Work instruction: Copy every line below precisely, leaving nothing out.

Given information:
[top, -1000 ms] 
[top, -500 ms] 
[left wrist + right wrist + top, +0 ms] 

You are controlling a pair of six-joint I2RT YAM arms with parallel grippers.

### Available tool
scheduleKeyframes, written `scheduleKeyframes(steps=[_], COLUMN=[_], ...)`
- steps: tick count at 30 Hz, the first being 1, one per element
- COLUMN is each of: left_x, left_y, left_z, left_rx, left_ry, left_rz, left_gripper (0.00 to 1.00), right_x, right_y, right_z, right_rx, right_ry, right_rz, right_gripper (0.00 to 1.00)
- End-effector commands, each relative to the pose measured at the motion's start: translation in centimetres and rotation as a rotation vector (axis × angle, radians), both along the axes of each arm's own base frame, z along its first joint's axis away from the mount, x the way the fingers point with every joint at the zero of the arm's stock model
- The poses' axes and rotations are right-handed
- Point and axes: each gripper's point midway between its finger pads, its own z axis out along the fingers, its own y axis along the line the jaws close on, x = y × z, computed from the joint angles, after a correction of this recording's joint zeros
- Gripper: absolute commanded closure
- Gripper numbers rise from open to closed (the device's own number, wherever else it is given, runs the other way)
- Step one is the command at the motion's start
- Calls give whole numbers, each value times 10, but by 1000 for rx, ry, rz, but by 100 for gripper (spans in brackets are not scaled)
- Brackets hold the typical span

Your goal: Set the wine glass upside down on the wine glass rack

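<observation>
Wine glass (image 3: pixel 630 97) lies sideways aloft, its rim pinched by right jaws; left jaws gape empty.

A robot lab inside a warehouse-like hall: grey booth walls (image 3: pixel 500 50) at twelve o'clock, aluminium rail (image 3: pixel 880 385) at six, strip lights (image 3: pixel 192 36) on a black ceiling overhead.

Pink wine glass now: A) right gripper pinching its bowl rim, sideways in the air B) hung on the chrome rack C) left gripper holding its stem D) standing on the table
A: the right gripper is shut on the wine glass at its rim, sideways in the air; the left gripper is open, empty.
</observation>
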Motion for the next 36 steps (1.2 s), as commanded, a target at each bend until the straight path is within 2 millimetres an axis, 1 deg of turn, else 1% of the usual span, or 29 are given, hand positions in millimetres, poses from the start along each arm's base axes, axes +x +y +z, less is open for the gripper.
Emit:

Answer for the task:
[top, -1000 ms] 
[top, -500 ms] 
[left wrist + right wrist + top, +0 ms] 

You are controlling a pair of six-joint I2RT YAM arms with parallel grippers.

### Available tool
scheduleKeyframes, written `scheduleKeyframes(steps=[_], COLUMN=[_], ...)`
- steps: tick count at 30 Hz, the first being 1, one per element
- COLUMN is each of: left_x, left_y, left_z, left_rx, left_ry, left_rz, left_gripper (0.00 to 1.00), right_x, right_y, right_z, right_rx, right_ry, right_rz, right_gripper (0.00 to 1.00)
- End-effector commands, each relative to the pose measured at the motion's start: translation in centimetres and rotation as a rotation vector (axis × angle, radians), both along the axes of each arm's own base frame, z along its first joint's axis away from the mount, x the way the fingers point with every joint at the zero of the arm's stock model
- The poses' axes and rotations are right-handed
- Point and axes: each gripper's point midway between its finger pads, its own z axis out along the fingers, its own y axis along the line the jaws close on, x = y × z, computed from the joint angles, after a correction of this recording's joint zeros
- Gripper: absolute commanded closure
- Gripper numbers rise from open to closed (the device's own number, wherever else it is given, runs the other way)
- Step one is the command at the motion's start
- Calls give whole numbers, each value times 10, but by 1000 for rx, ry, rz, but by 100 for gripper (spans in brackets are not scaled)
- Brackets hold the typical span

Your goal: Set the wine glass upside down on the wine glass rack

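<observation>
Wine glass (image 3: pixel 630 97) lies sideways aloft, its rim pinched by right jaws; left jaws gape empty.

A robot lab inside a warehouse-like hall: grey booth walls (image 3: pixel 500 50) at twelve o'clock, aluminium rail (image 3: pixel 880 385) at six, strip lights (image 3: pixel 192 36) on a black ceiling overhead.

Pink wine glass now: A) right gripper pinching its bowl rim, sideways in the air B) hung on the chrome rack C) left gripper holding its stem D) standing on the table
A: the right gripper is shut on the wine glass at its rim, sideways in the air; the left gripper is open, empty.
</observation>
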Motion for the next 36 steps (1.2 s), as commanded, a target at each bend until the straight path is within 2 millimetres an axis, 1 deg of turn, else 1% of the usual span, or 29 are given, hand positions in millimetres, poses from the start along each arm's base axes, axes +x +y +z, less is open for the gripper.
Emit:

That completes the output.